▸ Data items:
▬▬▬

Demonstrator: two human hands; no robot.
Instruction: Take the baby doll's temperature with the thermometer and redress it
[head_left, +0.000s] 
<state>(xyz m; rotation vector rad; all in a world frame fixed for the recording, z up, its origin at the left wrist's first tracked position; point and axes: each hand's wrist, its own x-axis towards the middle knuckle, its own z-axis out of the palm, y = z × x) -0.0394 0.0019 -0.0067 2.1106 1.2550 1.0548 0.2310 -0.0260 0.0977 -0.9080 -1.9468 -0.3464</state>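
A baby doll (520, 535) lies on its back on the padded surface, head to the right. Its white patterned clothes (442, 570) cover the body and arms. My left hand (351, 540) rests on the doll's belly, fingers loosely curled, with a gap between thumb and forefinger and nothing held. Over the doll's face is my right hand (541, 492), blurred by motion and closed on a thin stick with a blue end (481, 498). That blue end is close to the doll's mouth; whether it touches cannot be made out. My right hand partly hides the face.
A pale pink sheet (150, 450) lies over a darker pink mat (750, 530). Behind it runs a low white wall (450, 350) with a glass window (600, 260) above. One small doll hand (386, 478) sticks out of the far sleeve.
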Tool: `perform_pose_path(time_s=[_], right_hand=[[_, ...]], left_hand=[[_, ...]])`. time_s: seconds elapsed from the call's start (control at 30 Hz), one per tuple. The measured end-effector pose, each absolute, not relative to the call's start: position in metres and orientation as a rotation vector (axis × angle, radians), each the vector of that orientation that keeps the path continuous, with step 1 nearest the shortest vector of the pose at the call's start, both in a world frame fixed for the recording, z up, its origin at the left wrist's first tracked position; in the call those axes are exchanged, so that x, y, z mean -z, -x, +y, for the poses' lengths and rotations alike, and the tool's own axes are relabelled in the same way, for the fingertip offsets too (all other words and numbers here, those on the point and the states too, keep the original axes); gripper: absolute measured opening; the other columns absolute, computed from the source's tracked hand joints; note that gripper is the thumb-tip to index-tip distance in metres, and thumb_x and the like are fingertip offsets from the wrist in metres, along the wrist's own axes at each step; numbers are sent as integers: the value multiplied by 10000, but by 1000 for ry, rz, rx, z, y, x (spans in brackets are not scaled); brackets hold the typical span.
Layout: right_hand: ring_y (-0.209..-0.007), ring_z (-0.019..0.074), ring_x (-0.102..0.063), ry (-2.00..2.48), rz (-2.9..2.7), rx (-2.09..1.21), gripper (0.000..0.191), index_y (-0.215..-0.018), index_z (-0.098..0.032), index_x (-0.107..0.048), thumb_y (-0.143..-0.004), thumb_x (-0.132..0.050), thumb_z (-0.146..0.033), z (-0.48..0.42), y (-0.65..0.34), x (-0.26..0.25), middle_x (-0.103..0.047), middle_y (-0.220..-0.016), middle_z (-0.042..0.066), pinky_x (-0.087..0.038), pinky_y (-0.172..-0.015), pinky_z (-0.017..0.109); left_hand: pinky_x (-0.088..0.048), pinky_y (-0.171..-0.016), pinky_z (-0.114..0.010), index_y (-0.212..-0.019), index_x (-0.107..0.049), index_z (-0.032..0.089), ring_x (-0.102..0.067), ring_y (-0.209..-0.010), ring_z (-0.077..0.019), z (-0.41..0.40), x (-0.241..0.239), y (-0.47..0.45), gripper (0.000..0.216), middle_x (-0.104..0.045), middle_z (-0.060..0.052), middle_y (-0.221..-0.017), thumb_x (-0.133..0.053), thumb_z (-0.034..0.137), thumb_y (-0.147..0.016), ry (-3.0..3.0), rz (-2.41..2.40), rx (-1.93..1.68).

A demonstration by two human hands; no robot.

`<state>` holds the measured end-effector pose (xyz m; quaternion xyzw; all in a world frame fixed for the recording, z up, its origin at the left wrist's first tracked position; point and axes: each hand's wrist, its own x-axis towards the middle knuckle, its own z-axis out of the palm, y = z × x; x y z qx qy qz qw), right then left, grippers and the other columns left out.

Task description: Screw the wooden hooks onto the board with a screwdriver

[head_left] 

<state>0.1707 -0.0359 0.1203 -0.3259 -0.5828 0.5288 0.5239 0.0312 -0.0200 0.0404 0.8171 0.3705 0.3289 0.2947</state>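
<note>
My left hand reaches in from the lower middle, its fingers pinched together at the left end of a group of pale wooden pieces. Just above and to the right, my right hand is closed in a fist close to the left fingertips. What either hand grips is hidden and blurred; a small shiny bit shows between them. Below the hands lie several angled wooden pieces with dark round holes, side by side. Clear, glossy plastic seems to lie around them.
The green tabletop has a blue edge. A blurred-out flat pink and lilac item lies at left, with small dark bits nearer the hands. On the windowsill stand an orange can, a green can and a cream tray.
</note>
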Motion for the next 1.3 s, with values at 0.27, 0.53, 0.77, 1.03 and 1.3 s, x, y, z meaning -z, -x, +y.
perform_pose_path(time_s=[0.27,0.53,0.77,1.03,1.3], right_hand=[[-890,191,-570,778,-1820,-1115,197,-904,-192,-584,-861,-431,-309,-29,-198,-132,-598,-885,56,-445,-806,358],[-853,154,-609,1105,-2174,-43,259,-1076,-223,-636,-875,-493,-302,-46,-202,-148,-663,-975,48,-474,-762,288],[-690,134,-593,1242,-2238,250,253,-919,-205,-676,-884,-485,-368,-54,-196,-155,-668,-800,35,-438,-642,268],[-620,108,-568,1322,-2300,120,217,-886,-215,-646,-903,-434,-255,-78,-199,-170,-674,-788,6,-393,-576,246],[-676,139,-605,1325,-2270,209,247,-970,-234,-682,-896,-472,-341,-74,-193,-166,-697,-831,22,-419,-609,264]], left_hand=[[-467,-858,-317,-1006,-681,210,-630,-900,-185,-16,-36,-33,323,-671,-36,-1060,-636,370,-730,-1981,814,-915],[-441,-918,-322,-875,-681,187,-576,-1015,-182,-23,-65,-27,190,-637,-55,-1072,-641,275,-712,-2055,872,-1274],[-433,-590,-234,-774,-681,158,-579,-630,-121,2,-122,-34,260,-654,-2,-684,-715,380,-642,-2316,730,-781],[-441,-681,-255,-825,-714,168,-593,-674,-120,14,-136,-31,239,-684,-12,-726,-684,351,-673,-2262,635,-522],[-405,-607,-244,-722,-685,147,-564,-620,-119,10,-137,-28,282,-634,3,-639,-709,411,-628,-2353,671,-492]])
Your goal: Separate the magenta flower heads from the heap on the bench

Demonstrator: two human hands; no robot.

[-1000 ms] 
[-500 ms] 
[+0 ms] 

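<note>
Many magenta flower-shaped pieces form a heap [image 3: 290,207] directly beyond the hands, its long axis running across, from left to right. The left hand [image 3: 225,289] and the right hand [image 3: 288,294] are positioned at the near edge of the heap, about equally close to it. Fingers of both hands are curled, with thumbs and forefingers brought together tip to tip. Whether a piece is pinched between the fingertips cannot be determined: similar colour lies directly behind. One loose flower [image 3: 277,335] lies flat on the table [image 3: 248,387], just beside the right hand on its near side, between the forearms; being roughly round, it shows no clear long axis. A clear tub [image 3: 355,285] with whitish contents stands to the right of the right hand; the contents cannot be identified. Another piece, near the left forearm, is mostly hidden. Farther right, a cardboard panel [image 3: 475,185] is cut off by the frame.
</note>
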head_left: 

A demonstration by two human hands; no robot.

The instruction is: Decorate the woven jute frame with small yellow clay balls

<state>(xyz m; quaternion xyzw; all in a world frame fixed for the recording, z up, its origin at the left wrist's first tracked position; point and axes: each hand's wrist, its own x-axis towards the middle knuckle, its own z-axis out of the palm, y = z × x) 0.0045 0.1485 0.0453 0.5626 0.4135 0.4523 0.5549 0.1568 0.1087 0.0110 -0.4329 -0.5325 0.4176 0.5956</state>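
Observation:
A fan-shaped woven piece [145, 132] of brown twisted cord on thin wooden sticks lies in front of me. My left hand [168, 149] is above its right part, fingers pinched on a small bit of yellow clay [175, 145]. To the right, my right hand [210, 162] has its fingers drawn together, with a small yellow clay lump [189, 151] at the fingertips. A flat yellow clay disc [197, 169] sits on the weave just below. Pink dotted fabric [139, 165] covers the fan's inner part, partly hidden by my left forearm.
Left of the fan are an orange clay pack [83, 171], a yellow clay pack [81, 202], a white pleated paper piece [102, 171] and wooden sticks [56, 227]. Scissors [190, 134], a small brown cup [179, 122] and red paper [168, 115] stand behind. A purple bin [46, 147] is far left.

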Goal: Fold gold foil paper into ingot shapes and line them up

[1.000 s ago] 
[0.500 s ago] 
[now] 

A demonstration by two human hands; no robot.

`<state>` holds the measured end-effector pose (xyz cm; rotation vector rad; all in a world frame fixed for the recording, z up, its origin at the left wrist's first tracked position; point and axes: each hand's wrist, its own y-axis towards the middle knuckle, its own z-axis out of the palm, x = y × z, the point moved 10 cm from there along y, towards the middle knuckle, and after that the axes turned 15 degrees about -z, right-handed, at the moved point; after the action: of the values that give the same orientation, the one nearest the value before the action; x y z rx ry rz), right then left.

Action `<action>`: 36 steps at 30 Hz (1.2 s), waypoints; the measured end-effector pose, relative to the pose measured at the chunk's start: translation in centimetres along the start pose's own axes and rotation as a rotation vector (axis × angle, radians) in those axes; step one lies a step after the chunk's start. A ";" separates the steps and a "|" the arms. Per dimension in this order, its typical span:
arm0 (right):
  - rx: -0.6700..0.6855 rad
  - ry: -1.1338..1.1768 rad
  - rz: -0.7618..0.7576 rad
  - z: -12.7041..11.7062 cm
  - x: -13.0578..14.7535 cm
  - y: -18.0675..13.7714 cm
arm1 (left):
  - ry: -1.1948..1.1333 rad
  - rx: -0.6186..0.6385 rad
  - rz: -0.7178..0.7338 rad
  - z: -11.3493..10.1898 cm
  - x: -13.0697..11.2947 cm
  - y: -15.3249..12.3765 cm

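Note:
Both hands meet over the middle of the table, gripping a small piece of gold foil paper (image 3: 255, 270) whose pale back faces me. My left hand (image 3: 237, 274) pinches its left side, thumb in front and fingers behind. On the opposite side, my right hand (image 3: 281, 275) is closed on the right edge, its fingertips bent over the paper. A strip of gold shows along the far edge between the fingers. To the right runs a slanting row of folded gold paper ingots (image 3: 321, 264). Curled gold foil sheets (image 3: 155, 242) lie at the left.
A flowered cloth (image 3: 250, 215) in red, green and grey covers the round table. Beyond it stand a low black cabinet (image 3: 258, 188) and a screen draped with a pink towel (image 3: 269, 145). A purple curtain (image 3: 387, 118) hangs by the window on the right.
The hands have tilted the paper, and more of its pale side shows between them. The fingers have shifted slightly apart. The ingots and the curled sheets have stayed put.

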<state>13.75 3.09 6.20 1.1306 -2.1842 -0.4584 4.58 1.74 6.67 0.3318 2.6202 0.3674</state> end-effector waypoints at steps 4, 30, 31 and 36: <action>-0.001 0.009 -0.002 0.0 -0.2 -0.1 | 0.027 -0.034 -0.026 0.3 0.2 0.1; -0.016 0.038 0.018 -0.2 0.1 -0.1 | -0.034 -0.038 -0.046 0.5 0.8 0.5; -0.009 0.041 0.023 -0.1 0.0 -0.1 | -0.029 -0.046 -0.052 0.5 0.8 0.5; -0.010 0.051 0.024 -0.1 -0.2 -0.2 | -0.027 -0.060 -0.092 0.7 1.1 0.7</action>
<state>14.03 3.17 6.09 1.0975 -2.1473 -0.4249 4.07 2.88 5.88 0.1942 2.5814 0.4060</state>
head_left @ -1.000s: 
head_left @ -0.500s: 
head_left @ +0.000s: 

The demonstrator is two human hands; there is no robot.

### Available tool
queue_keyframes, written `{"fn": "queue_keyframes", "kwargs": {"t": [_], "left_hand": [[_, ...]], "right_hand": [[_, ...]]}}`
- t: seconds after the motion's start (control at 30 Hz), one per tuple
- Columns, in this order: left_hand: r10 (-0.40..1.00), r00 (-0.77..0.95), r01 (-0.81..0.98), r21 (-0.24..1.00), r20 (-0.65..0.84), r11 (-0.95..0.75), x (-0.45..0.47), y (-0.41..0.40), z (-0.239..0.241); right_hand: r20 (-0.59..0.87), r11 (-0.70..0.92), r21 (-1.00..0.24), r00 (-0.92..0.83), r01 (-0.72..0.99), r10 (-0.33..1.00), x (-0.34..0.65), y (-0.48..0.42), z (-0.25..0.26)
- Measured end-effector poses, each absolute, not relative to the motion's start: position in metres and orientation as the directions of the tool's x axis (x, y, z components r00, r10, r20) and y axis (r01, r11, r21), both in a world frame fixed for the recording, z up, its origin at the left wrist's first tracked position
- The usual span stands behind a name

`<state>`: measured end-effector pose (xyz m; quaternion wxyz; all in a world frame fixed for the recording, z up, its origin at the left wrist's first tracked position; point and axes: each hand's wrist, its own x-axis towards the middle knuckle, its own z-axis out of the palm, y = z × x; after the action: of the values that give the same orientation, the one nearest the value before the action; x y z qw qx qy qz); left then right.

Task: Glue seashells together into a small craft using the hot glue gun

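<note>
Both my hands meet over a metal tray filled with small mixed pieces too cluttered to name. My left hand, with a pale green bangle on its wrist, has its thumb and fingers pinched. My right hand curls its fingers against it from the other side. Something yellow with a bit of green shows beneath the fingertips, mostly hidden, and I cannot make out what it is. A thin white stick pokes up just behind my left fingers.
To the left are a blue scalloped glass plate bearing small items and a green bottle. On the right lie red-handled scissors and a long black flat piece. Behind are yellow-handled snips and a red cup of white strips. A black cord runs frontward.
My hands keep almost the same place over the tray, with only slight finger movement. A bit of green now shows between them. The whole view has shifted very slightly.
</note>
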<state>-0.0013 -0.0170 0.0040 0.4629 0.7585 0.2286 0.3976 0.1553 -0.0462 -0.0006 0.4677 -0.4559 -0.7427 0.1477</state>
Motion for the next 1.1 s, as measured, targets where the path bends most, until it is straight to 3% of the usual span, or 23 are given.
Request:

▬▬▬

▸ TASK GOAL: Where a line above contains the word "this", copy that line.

▸ EXPECTED OUTPUT:
Action `<action>`: 36 steps at 30 Hz (1.2 s), waypoints; the measured end-effector pose, relative to the pose measured at the chunk's start: translation in centimetres along the start pose's own axes and rotation as a rotation vector (axis × angle, radians) in those axes; step one lies a step after the chunk's start. A ";" separates the steps and a "|" the arms. Per dimension in this order, its typical span:
- Columns, in this order: left_hand: r10 (-0.40..1.00), r00 (-0.77..0.95), r01 (-0.81..0.98), r21 (-0.24..1.00), r20 (-0.65..0.84), r11 (-0.95..0.75), x (-0.45..0.47), y (-0.41..0.40), z (-0.239..0.241); right_hand: r20 (-0.59..0.87), r11 (-0.70..0.92), r21 (-1.00..0.24), r00 (-0.92..0.83), r01 (-0.72..0.99), r10 (-0.33..1.00), x (-0.34..0.65), y (-0.48..0.42), z (-0.25..0.26)

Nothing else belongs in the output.